Did the dying Gipp ever ask Rockne to tell the Irish someday, when the going was rough, to win one for the Gipper? Because both men are now dead, the question is forever moot. For sure, at halftime of the 1928 Army game Rockne fired up his sagging, underdog team with such a request from Gipp. And for certain, when Halfback Jack Chevigny plunged over for the tying score in that game, Chevigny did cry out, "There's one for the Gipper!" Indeed, as Quarterback Frank Carideo recalls, at least half a dozen times after a gain, when they lined up in T formation for the next play, he could hear Chevigny behind him saying, "One for the Gipper." Final score: Gipp 12, Army 6.

Rockne players went forth to coach across the land at institutions great and small—at Washington in the Far West and Holy Cross in the East, at Mount St.
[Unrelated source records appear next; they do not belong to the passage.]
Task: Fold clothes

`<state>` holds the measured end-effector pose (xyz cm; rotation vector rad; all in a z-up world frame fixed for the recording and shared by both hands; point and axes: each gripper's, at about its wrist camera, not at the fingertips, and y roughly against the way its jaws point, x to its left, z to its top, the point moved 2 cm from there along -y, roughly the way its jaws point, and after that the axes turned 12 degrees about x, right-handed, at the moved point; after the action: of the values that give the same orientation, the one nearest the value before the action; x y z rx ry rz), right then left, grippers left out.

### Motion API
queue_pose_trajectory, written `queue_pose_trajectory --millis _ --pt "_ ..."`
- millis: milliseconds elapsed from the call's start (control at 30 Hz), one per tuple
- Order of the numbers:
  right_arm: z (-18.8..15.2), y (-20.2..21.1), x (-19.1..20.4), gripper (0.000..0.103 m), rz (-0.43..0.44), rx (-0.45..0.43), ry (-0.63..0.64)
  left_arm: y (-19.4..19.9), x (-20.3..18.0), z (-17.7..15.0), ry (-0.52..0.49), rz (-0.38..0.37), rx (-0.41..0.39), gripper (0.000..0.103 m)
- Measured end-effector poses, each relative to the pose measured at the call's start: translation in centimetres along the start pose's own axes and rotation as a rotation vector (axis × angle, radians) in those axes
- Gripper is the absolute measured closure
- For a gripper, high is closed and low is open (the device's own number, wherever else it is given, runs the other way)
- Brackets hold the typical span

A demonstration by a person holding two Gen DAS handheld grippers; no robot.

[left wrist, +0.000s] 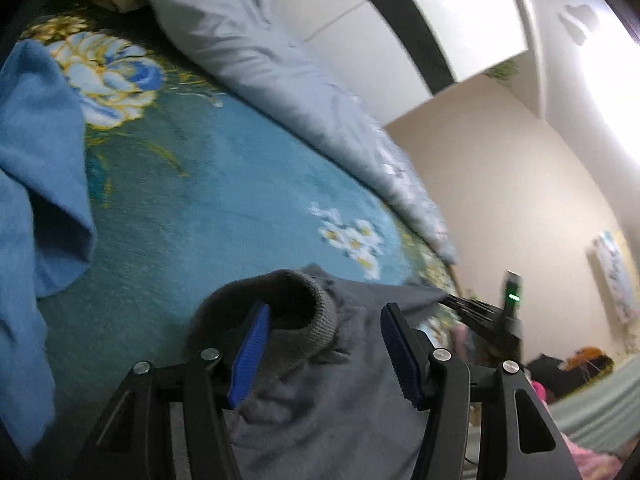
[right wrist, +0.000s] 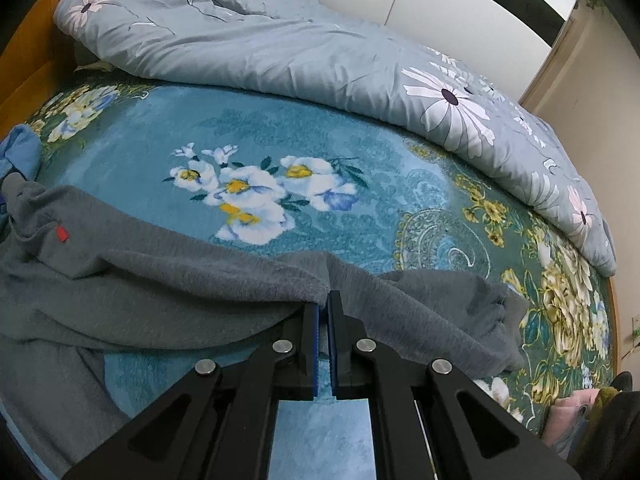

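Observation:
A grey sweatshirt (right wrist: 160,280) lies rumpled across the near part of the bed, with a small red tag (right wrist: 62,235) on it. My right gripper (right wrist: 323,298) is shut on a raised fold of its edge. In the left wrist view the same grey sweatshirt (left wrist: 320,392) hangs between the jaws of my left gripper (left wrist: 326,308), which stand wide apart. Its left finger sits inside the ribbed cuff (left wrist: 320,332), and the pads do not squeeze the cloth. The right gripper's black fingers (left wrist: 468,308) show at the cloth's far corner.
The bed carries a teal flowered blanket (right wrist: 320,152). A grey-blue flowered quilt (right wrist: 280,48) is heaped along its far side. A blue garment (left wrist: 36,160) lies at the left. Pink clothes (right wrist: 568,412) sit at the right edge, and a wooden headboard (right wrist: 28,72) stands at the far left.

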<state>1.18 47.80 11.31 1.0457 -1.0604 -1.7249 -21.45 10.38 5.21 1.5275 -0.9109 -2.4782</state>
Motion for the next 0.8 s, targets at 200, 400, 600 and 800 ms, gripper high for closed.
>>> queue_pose_trajectory --millis 200,400,600,800 --pt "-0.2 -0.8 -0.1 0.1 0.012 0.017 -0.013 -2.6 -1.4 -1.0 -0.073 0.1 0.08 0.043" --pt "-0.3 -1.0 0.2 0.1 0.009 0.027 -0.006 -4.6 -2.3 -1.0 -0.101 0.295 0.059 0.08" --pt "0.1 0.5 0.2 0.1 -0.003 -0.029 0.008 0.0 -2.7 0.7 -0.01 0.303 -0.164 0.093" --pt "5.2 2.1 0.6 0.1 -0.022 -0.086 0.062 4.2 2.1 5.3 0.271 0.388 -0.367 0.093"
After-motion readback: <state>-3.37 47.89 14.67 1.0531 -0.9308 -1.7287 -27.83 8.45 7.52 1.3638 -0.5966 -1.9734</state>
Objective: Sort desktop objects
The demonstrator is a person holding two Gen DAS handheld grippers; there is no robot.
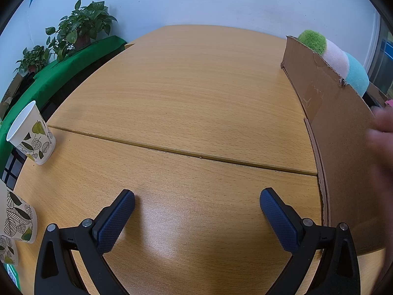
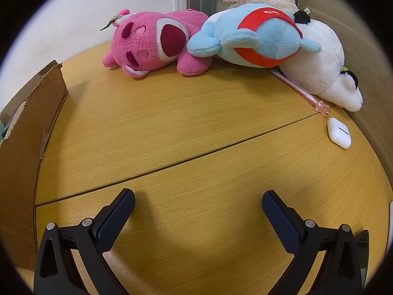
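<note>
My left gripper (image 1: 197,196) hangs open over bare wooden desk (image 1: 186,98), nothing between its fingers. A cardboard box (image 1: 339,132) stands to its right, with a green, pink and teal plush (image 1: 336,59) poking out of its top. My right gripper (image 2: 198,198) is also open and empty above the desk (image 2: 172,127). Ahead of it lie a pink plush bear (image 2: 152,41), a blue plush with a red band (image 2: 258,39) and a white plush (image 2: 329,68), piled together. A pink pen (image 2: 302,91) and a white earbud case (image 2: 339,132) lie at the right.
Leaf-printed paper cups stand at the left: one upright (image 1: 32,135), others at the near left edge (image 1: 17,223). Potted plants (image 1: 78,27) sit on a green ledge beyond. A blurred hand (image 1: 383,142) is at the box's right. The box's flap (image 2: 29,123) shows left of the right gripper.
</note>
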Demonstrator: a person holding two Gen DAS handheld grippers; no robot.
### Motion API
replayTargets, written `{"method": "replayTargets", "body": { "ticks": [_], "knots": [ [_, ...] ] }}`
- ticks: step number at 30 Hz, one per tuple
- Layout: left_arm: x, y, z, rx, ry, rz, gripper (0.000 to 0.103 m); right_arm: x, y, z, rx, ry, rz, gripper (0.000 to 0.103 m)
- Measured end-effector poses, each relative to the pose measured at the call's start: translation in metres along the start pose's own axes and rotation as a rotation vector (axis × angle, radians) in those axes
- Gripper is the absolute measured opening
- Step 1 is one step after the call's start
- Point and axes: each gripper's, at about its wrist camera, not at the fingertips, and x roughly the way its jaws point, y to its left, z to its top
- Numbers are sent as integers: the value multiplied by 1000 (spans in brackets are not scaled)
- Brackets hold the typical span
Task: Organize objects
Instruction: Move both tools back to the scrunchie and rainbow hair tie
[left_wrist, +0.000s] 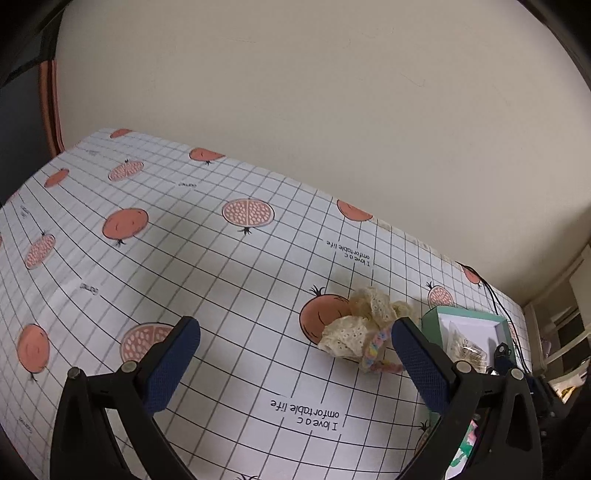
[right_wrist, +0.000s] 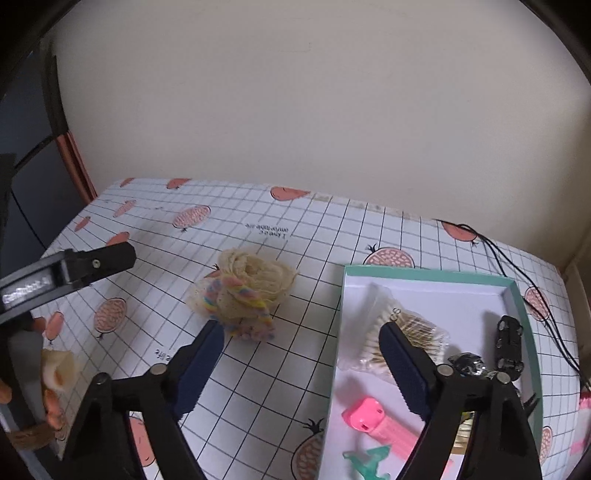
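Observation:
A cream lace scrunchie (right_wrist: 255, 284) with a pastel rainbow band (right_wrist: 255, 302) lies on the pomegranate-print tablecloth (right_wrist: 280, 369). In the left wrist view the scrunchie (left_wrist: 364, 325) sits just ahead of the right fingertip. My left gripper (left_wrist: 295, 343) is open and holds nothing. My right gripper (right_wrist: 301, 338) is open too, straddling the left wall of the teal-rimmed box (right_wrist: 424, 273), with the scrunchie just beyond its left fingertip. Inside the box lie a bag of cotton swabs (right_wrist: 402, 332), a pink clip-like item (right_wrist: 384, 421), a green piece (right_wrist: 369, 461) and a black toy car (right_wrist: 509, 343).
Black cables (right_wrist: 517, 266) run along the table's far right edge by the wall. The left gripper's body (right_wrist: 66, 277) and a person's hand (right_wrist: 48, 369) show at the left of the right wrist view. Shelving (left_wrist: 565, 332) stands right of the table.

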Motion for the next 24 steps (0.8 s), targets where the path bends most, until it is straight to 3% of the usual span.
{"method": "replayTargets", "body": {
  "ticks": [4, 10, 14, 19, 22, 24],
  "knots": [
    [13, -1, -2, -44, 32, -34, 103, 17, 6, -2, 0, 29, 8, 78],
    [34, -12, -8, -25, 64, -53, 103, 36, 16, -1, -33, 53, 4, 65],
    [45, -13, -8, -29, 69, -68, 96, 49, 19, 1, -36, 68, 4, 55],
    [55, -14, -8, -45, 73, -87, 96, 64, 23, 1, -41, 89, 12, 46],
    [59, -17, -9, -43, 73, -92, 95, 68, 23, -1, -27, 96, 17, 30],
    [60, -17, -10, -44, 75, -95, 95, 71, 22, -2, -11, 101, 17, 12]
  ]
}}
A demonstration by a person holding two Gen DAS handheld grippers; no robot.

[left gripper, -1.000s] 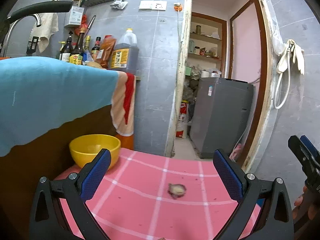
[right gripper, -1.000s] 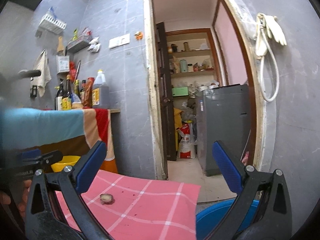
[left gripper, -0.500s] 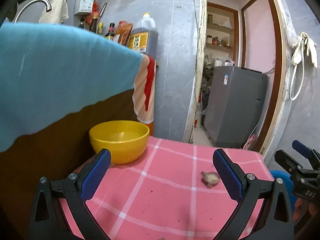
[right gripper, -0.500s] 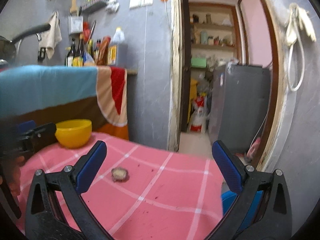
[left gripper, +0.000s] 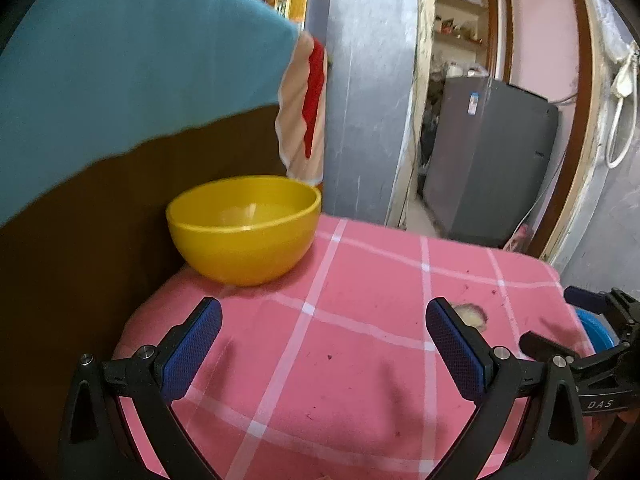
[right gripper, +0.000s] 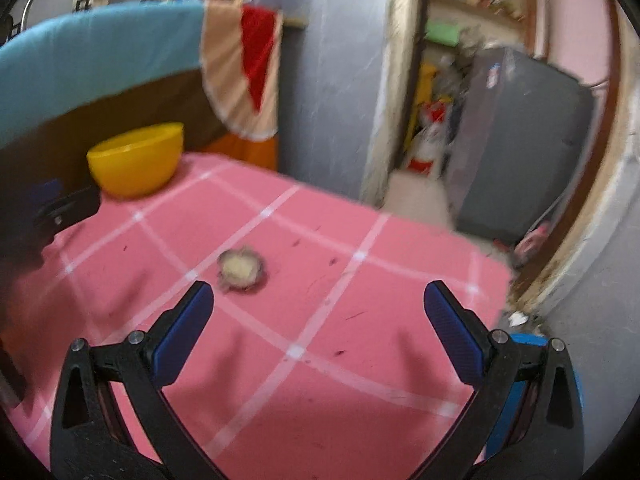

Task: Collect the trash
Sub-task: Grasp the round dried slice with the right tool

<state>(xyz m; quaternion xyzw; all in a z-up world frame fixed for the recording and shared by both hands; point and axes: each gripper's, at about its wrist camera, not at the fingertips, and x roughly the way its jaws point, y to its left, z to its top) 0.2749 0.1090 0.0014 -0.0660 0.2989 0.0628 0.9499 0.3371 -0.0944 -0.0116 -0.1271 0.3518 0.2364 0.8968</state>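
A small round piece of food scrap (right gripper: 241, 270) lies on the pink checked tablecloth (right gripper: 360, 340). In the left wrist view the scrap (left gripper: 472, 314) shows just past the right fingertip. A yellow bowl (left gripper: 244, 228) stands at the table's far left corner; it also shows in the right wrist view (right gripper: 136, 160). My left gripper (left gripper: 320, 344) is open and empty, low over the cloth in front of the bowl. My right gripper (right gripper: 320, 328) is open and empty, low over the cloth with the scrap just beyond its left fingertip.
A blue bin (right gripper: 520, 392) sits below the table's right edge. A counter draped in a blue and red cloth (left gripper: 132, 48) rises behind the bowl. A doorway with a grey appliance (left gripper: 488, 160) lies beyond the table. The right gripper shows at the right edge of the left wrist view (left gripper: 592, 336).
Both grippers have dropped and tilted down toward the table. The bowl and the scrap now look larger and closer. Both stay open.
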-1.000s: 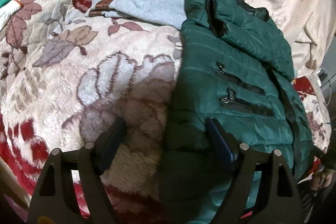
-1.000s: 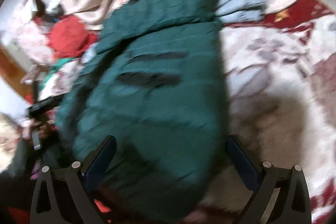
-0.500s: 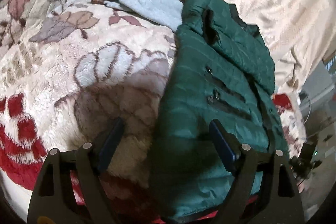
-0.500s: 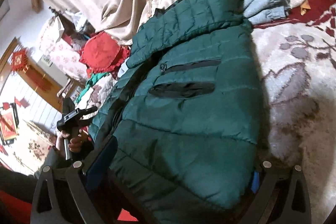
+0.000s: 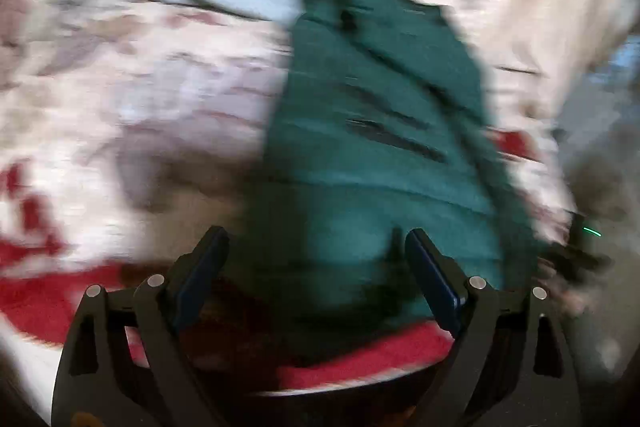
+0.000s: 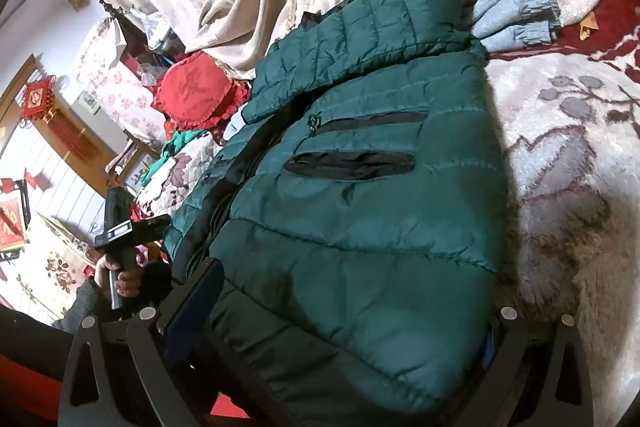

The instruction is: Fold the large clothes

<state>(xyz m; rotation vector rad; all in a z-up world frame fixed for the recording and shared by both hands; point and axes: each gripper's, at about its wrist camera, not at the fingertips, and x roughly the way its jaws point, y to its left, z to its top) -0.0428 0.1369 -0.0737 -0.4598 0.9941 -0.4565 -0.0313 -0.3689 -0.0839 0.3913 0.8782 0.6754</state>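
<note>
Across fleecy floral blanket [image 6: 568, 155], quilted green puffer jacket [image 6: 360, 211], folded lengthwise. Left gripper [image 5: 316, 267] at six o'clock, spreading, hem between, untouched. Right gripper [image 6: 352, 311] wide astride hem; contact unclear.

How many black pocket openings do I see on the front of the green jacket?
2. On the green jacket, the upper pocket opening is a thin closed line; the lower pocket opening just below it gapes slightly. Others may be hidden under the folded parts.
</note>
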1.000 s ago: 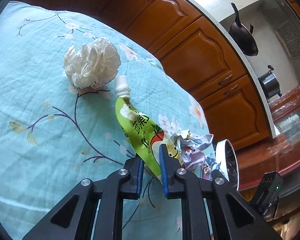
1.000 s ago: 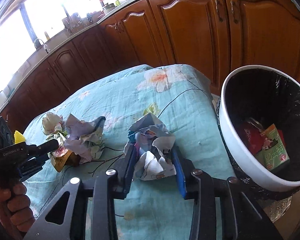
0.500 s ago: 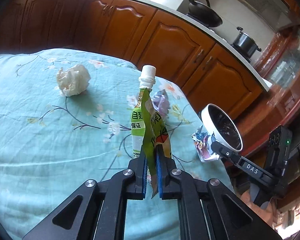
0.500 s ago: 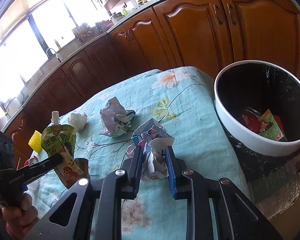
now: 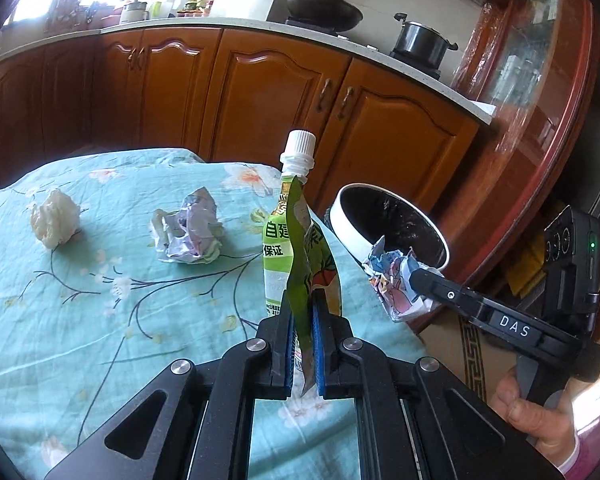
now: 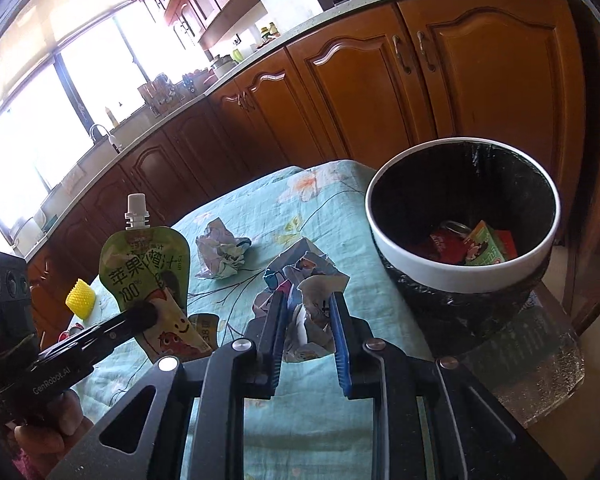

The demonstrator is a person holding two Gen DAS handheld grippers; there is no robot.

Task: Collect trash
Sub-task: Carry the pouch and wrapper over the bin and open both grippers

Charles (now Carroll College) in Montana and at Santa Clara in California and Sing Sing prison in New York. The names that came from this wellspring are familiar to all football historians, and many of them are well known even to casual followers of the game: Noble Kizer of Purdue, Marchmont Schwartz of Stanford, Jim Crowley of Michigan State and Fordham, Edgar (Rip) Miller of Navy. Harry Stuhldreher of Villanova and Wisconsin, Frank Thomas of Alabama, Frank Leahy of Boston College and Notre Dame, Eddie Anderson of Holy Cross and Iowa, Hunk Anderson of St. Louis and Notre Dame, Elmer Layden of Duquesne and Notre Dame—they and a dozen more were all Rockne men. "We coached everywhere," Schwartz says, "but there never was another Rockne."